> **About this task**: Match on the string "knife" in the entries below and return every matching line.

Items listed in a dataset
* * * *

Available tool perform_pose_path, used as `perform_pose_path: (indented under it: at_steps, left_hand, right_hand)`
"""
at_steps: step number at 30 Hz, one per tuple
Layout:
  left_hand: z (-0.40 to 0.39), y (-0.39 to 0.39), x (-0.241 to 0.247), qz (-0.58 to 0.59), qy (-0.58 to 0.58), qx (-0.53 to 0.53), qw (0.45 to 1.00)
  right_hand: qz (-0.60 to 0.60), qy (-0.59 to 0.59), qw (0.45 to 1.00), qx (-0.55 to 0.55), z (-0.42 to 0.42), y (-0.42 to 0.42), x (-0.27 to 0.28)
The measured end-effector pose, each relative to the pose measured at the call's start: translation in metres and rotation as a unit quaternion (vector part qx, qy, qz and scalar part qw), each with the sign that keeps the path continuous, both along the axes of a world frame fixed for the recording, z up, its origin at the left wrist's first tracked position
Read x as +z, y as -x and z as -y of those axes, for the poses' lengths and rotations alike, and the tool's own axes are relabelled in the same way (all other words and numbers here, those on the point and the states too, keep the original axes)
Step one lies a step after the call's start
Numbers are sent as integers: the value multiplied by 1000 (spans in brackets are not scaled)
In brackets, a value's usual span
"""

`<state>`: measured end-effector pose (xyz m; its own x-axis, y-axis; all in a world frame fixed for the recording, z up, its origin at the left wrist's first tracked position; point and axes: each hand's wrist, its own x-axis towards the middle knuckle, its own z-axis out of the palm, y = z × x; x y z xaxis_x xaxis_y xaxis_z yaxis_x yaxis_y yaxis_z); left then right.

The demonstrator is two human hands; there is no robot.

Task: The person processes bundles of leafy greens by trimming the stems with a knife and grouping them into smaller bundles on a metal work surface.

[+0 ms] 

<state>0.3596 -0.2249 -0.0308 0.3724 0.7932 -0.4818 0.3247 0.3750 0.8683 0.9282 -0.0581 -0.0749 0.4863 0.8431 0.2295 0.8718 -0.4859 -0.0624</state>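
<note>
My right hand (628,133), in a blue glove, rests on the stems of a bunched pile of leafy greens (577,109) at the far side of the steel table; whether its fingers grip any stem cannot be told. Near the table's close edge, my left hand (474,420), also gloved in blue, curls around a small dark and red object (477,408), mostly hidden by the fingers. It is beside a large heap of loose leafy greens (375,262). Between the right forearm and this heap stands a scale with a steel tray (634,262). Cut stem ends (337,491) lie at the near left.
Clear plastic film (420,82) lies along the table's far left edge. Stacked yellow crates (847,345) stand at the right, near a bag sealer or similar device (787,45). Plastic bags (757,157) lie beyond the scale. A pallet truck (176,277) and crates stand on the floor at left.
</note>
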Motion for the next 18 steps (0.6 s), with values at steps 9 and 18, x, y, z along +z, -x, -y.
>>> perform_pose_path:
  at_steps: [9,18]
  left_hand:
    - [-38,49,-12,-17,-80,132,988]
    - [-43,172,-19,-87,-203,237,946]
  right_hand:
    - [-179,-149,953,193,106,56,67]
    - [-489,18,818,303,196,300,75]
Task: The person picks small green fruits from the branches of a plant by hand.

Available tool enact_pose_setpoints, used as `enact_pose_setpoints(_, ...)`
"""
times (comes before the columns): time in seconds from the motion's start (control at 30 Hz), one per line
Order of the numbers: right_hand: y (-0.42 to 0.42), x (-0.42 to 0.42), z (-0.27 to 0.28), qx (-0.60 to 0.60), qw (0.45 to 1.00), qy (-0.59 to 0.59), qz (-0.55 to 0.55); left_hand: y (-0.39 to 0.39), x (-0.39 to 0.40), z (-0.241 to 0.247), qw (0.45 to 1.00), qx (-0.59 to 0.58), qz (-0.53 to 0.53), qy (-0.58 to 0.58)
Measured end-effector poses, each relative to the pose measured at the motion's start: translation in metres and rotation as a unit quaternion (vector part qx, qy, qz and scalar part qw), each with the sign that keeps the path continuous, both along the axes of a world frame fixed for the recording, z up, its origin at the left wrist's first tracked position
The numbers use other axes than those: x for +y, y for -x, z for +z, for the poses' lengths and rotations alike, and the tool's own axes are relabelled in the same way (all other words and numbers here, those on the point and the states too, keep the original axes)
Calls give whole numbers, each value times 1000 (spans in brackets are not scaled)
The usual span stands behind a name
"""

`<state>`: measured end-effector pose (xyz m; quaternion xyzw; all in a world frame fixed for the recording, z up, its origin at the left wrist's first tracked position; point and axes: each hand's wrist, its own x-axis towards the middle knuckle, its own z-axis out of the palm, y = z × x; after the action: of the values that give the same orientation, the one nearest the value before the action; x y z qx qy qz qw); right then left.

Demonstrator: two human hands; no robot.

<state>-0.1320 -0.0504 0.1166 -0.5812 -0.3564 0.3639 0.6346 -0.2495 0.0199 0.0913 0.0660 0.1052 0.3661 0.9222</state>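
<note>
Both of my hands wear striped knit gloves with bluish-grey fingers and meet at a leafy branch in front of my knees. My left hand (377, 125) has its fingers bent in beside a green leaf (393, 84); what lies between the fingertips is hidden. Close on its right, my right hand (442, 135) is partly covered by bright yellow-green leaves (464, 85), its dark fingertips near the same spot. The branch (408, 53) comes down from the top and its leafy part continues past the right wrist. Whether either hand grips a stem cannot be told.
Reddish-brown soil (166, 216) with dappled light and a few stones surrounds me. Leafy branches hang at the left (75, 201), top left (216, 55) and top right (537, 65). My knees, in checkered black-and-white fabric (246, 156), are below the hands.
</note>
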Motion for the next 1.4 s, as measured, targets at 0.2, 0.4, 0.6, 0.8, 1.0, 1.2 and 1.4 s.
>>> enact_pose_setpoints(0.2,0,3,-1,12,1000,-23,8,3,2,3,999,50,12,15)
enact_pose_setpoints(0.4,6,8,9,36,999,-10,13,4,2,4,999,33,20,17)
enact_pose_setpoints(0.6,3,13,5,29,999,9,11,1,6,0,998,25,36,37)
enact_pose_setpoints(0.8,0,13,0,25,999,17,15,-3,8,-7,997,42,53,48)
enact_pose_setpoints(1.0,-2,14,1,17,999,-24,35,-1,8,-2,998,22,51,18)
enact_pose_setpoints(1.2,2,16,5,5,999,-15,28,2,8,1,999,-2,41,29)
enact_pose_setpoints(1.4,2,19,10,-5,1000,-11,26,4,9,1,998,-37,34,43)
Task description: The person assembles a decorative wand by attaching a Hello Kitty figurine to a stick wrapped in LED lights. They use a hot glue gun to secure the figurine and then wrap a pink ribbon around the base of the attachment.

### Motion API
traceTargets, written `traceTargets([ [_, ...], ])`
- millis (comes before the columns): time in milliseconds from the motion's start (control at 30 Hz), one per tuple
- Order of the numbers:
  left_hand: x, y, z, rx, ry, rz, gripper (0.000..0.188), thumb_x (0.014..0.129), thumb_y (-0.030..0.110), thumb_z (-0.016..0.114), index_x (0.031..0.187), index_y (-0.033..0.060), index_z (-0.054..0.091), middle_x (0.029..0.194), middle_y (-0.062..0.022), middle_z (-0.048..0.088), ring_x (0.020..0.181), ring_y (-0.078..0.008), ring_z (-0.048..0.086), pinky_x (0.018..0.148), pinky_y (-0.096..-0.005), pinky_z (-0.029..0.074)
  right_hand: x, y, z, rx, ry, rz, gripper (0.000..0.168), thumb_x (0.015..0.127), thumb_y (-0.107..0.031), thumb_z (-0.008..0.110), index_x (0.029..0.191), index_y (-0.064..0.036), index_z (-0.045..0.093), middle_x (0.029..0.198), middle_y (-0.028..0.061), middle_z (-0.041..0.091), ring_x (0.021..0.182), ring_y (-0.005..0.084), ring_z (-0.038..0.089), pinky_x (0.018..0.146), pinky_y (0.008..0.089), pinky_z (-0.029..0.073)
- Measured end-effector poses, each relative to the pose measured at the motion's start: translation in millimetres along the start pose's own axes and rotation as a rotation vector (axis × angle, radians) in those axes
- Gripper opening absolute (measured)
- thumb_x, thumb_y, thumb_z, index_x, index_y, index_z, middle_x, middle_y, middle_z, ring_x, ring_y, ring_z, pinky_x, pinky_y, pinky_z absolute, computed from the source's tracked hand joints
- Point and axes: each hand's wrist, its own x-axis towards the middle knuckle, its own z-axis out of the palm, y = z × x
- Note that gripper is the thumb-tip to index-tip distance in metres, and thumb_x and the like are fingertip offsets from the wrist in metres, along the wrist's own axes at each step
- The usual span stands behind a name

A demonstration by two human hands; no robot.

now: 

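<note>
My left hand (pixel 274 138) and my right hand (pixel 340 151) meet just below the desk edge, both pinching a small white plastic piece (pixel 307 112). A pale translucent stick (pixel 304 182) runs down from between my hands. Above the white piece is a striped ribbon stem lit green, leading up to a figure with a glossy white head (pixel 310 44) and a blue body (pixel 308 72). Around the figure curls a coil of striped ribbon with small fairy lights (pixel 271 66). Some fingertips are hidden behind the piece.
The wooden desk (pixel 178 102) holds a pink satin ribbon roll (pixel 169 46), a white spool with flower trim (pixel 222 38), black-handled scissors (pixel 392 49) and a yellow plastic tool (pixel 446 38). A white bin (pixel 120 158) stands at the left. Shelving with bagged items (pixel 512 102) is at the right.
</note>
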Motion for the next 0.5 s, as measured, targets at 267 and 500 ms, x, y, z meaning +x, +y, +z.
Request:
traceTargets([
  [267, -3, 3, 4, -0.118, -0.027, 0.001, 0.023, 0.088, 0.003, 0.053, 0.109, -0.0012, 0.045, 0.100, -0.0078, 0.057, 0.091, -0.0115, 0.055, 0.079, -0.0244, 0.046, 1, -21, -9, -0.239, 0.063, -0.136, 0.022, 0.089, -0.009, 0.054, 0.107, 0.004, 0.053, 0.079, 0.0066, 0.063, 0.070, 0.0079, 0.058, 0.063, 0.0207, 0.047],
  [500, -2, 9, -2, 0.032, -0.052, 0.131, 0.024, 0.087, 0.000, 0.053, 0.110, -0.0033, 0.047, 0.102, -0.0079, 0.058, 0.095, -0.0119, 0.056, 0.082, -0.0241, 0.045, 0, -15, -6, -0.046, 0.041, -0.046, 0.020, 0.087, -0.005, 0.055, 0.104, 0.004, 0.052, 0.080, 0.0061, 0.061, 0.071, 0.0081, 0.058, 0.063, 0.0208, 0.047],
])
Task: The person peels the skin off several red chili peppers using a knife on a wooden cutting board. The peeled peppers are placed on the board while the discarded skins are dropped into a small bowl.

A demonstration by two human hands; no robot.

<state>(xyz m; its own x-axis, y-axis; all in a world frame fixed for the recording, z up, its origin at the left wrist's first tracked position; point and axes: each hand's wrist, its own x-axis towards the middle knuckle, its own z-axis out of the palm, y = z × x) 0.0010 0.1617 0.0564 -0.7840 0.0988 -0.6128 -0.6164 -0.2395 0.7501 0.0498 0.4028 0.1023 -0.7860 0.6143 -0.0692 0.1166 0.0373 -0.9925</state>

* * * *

> **Result for this exercise**:
Task: The person processes bundles of leafy greens by trimming the stems with a knife and grouping them into smaller bundles on a metal work surface.
Task: The person peels the skin off several red chili peppers using a knife on a wooden cutting board. The peeled peppers are placed on the board while the discarded skins are dropped into a small bowl.

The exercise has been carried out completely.